- Folha de S. Paulo
Um raciocínio comum entre autores filopetistas bastante presente nos jornais desta quinta (20) assegura que o juiz Sergio Moro só mandou Eduardo Cunha para a cadeia como forma de vacinar-se contra a crítica de que suas decisões têm viés antipetista, o que tornaria mais fácil decretar em breve a prisão preventiva de Lula, seu real desígnio.
É uma hipótese interessante. Ela nos lança no terreno dos sistemas intencionais. Seres humanos e boa parte dos animais navegamos no mundo através de nossas intenções, isto é, dos desejos e das crenças que mantemos em relação às coisas. Quando tal relação é direta, diz-se que as intenções são de primeira ordem.
Esse, porém, é só o começo da história. Também temos desejos e crenças em relação a desejos e crenças, tanto os nossos próprios como os de outros agentes. Quando eu suponho que uma outra pessoa quer algo, manifesto uma intenção de segunda ordem. Fazê-lo estaria ao alcance apenas de humanos e de alguns animais de maior capacidade cognitiva.
E a coisa continua. Um exemplo de intenção de terceira ordem é a capacidade de querer que outra pessoa acredite que você quer algo. É nesse nível que estaria a imputação de que Moro só prendeu Cunha como preparação para prender Lula. Mas não existem limites para a sofisticação das intencionalidades. No quarto grau estaria, por exemplo, a capacidade de fazer outra pessoa acreditar que você quer que ela acredite que você acredita em algo. Pensar daqui em diante seria uma competência exclusivamente humana.

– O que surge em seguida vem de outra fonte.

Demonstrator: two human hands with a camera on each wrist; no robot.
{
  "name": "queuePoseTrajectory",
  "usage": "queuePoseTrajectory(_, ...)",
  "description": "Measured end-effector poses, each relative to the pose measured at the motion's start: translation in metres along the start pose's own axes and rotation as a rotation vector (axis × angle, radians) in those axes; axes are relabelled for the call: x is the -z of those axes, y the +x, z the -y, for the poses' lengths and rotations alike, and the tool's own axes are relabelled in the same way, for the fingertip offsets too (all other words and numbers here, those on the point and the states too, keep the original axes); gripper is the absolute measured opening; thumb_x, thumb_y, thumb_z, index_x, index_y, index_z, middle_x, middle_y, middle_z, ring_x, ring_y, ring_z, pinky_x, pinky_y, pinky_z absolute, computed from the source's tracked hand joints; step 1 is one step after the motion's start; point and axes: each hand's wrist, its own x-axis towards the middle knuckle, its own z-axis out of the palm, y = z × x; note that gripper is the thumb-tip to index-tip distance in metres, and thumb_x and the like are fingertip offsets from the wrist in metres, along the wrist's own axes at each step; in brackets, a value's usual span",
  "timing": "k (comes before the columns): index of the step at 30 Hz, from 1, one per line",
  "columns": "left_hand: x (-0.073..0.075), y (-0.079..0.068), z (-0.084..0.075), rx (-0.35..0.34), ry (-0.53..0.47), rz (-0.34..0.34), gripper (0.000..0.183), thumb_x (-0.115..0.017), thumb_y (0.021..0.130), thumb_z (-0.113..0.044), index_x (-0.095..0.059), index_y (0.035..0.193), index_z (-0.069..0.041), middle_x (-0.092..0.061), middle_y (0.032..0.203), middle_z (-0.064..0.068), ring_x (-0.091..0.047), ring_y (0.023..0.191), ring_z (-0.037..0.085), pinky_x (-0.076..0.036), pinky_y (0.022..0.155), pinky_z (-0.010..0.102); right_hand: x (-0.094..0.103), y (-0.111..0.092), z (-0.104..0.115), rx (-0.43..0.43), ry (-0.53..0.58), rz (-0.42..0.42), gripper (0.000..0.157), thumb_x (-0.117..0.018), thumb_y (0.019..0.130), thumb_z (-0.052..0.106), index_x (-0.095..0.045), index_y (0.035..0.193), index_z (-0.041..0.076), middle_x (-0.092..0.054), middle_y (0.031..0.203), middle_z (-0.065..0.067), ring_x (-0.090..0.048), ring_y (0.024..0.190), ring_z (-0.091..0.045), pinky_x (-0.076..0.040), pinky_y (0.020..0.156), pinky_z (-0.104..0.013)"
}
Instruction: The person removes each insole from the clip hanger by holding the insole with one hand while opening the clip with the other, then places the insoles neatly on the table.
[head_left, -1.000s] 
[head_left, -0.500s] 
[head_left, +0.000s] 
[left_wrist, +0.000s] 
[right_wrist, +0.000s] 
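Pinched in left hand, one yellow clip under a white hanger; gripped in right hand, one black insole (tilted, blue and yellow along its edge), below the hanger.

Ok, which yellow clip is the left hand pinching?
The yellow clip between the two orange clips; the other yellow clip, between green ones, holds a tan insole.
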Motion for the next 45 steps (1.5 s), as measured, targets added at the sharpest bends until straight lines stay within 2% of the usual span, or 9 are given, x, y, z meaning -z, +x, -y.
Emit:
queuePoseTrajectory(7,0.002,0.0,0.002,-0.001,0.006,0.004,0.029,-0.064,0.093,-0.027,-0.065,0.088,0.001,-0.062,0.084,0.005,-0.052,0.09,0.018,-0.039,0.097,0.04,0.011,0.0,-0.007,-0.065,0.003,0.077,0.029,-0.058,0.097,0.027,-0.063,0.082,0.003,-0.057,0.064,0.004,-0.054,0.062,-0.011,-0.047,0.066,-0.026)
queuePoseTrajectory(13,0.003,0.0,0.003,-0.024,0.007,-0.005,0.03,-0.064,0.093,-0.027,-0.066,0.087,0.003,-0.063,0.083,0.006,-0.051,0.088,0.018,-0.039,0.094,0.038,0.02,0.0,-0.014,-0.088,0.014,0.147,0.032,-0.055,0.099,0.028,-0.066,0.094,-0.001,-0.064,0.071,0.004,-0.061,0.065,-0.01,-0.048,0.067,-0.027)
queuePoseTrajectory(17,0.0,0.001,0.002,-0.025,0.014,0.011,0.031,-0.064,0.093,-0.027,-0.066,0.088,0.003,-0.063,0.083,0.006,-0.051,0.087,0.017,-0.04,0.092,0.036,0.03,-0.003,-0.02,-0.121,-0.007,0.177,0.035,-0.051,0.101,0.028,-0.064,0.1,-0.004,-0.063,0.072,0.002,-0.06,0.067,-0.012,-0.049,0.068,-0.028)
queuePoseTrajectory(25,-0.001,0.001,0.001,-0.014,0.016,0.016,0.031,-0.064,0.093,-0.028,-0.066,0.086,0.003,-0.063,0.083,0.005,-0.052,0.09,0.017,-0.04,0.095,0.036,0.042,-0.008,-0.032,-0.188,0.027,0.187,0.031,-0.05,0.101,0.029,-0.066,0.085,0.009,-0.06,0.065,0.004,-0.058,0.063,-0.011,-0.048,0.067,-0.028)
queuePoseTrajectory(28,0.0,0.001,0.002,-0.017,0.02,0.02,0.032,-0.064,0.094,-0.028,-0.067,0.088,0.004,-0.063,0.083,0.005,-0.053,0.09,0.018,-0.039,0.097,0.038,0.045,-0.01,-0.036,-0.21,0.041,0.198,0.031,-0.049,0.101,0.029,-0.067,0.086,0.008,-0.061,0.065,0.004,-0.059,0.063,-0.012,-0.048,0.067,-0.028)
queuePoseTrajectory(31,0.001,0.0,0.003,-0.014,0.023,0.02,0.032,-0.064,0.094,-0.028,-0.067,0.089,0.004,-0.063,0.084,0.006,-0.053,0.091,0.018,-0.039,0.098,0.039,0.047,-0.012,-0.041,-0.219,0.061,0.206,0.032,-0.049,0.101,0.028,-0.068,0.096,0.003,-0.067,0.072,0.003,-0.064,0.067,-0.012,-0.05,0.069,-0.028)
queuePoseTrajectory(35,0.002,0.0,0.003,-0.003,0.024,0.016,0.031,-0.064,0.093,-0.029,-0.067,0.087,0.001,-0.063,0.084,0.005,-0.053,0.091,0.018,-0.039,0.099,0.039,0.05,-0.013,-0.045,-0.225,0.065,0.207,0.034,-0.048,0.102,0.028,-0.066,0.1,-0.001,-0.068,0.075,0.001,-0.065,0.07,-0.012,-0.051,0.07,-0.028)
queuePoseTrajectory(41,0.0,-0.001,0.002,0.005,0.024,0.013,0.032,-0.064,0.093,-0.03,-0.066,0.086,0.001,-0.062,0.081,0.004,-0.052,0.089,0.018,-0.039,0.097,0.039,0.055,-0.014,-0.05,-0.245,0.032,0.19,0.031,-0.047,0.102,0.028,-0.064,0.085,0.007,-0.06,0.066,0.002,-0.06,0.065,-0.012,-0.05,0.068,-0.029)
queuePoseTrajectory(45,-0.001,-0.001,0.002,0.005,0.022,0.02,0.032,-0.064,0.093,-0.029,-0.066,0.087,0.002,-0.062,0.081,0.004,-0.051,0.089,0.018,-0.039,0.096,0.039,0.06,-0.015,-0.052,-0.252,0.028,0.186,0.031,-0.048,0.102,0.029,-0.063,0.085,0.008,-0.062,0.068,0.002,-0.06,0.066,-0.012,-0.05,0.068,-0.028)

Para o filósofo Daniel Dennett, um dos principais proponentes da teoria dos sistemas intencionais, essa escalada no nível de abstração está na base da consciência. É claro que também podemos percorrer o caminho inverso e, num nível mais chão, perguntar se Moro, ao agir de modo a parecer imparcial, não acaba sendo efetivamente imparcial, que é no fundo o que se espera de um magistrado.